= Varahi lift irrigation project =

Irrigation project in Karnataka, India

Varahi lift irrigation project is an irrigation project across Varahi River near Siddapura village, Udupi district, Karnataka, India.

==Initiation==
The Varahi project was approved by Government of Karnataka in 1979 with an initial project cost of Rs.9.43 crores. Originally planned as a power generation project, but as the original plan involved submerging of 1,019 acres of forest land, it was changed to lift irrigation project in 2001 as the latter involved submerging of only 129.60 forest land. The irrigation project, on completion, is designed to irrigated 38,800 acres of land of which 15,702 acres are in Kundapura and Udupi taluks of Karnataka.

===Delay and cost escalation===

Over the years, the project cost increased substantially and in first 25 years a sum of Rs.37 crores were spent, but the work was still under progress as in April 2005. After three decades of launching the scheme, the project cost of the scheme escalated to more than Rs.650 crores of which about Rs.375 crores was spent up to 2011 and work was still under progress.

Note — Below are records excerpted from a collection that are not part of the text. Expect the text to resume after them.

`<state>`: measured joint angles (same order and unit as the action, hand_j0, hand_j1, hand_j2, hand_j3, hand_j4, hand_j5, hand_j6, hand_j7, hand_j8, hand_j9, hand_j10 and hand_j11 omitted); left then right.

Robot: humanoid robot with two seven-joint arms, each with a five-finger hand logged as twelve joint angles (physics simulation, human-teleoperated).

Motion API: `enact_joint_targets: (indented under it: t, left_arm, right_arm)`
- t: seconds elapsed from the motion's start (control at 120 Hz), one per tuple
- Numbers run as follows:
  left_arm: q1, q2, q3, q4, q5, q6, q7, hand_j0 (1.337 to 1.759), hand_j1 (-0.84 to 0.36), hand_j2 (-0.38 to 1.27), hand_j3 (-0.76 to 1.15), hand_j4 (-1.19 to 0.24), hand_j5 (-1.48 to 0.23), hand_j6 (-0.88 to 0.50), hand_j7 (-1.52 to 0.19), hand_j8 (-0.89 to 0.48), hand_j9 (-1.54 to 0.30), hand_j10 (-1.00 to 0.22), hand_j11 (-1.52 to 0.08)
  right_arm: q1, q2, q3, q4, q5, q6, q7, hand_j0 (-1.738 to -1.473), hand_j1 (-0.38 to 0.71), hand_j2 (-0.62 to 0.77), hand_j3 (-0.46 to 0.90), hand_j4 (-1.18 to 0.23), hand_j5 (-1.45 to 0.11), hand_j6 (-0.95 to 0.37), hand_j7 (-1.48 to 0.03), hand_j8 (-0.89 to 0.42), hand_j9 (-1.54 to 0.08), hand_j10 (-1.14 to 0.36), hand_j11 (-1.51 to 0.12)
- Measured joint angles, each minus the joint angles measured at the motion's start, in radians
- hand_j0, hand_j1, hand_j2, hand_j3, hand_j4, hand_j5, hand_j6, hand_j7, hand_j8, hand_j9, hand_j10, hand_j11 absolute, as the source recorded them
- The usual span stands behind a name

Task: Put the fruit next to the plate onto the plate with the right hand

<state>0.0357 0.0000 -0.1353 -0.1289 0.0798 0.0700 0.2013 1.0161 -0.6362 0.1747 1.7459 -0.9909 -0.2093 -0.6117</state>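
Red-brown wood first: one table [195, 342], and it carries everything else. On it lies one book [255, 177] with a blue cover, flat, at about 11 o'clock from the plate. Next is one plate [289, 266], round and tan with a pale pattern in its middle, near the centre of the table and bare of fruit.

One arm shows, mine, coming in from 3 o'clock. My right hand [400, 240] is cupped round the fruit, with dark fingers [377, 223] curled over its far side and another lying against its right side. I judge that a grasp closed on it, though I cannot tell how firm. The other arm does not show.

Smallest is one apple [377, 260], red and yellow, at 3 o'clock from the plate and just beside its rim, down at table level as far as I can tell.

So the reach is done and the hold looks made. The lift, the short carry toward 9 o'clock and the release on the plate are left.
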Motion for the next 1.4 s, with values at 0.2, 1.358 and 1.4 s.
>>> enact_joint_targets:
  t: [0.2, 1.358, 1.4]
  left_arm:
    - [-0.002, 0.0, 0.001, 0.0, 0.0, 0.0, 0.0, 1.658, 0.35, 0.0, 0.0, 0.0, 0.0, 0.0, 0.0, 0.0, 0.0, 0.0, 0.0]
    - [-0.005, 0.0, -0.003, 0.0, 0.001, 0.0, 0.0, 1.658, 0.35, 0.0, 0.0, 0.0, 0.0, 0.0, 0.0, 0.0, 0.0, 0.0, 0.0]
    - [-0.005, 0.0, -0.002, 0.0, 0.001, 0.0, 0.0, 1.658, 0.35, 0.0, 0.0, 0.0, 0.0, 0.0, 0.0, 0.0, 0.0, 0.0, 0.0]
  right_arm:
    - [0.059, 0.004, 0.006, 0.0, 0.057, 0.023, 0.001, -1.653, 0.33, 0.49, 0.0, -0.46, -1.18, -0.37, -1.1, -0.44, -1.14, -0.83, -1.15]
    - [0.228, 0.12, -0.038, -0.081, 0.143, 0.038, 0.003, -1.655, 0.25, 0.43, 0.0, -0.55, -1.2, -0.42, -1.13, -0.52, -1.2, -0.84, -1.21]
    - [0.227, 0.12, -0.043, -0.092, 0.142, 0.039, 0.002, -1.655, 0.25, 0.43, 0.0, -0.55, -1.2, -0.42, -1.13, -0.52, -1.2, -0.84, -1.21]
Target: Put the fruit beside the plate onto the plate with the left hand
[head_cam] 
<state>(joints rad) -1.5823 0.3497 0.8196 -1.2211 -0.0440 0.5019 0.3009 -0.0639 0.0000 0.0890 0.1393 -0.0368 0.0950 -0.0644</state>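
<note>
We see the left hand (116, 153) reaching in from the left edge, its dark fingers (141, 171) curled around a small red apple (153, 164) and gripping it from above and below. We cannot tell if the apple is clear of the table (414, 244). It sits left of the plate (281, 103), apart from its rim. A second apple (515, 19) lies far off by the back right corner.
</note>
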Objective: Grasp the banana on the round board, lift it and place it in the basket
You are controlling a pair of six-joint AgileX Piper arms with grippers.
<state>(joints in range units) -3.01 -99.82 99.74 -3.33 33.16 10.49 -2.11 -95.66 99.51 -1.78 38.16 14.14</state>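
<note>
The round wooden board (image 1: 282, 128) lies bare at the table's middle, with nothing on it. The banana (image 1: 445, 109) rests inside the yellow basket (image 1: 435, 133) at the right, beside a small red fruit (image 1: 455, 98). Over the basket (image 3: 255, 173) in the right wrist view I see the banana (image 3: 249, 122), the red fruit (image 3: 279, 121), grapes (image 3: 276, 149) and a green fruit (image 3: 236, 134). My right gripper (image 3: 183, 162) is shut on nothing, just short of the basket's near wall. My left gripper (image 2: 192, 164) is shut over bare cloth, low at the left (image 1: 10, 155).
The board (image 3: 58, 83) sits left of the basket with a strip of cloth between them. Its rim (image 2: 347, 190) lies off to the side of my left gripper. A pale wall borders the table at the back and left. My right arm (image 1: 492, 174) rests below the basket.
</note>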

The official reasons given in 2011 by Minister of Water resources, for undue delay in completion of the project were, "hurdles from Revenue Department, changes in design, land acquisition, no objection from Forest Department and untimely rain".

==Hope for sugarcane growers==
In 2004, the lift irrigation project was brought under the preview of Karnataka Neeravari Nigam and once completed, it is expected to revive the defunct Brahmavar Cooperative Sugar Factory located in the same district. In 2011, a sum of Rs.10 crores was provided to revive the Sugar factory.

==Controversies==
The undue delay in completion of project has given scope to doubts about the misappropriation of government funds and certain public have filed writ petition in High court of Karnataka demanding for a CBI investigation. In 2011, Karnataka Pradesh Congress Committee president demanded Special Investigation Team probe as more than Rs.200 crores was sanctioned to the project within a span of previous three years by previous Government. Karnataka Chief Minister Siddaramaiah inaugurated the project on 04/05/2015, but only for two days the water has flown in the channels. The people also suspect that this is one of the biggest scam in the name of water irrigation and probe should be done to punish the people involved in this scam. Although MLC Pratap Chandra Shetty is trying get attention about the varahi scams in Legislative Council, local MLA Haladi Srinivasa Shetty is showing no interest in this.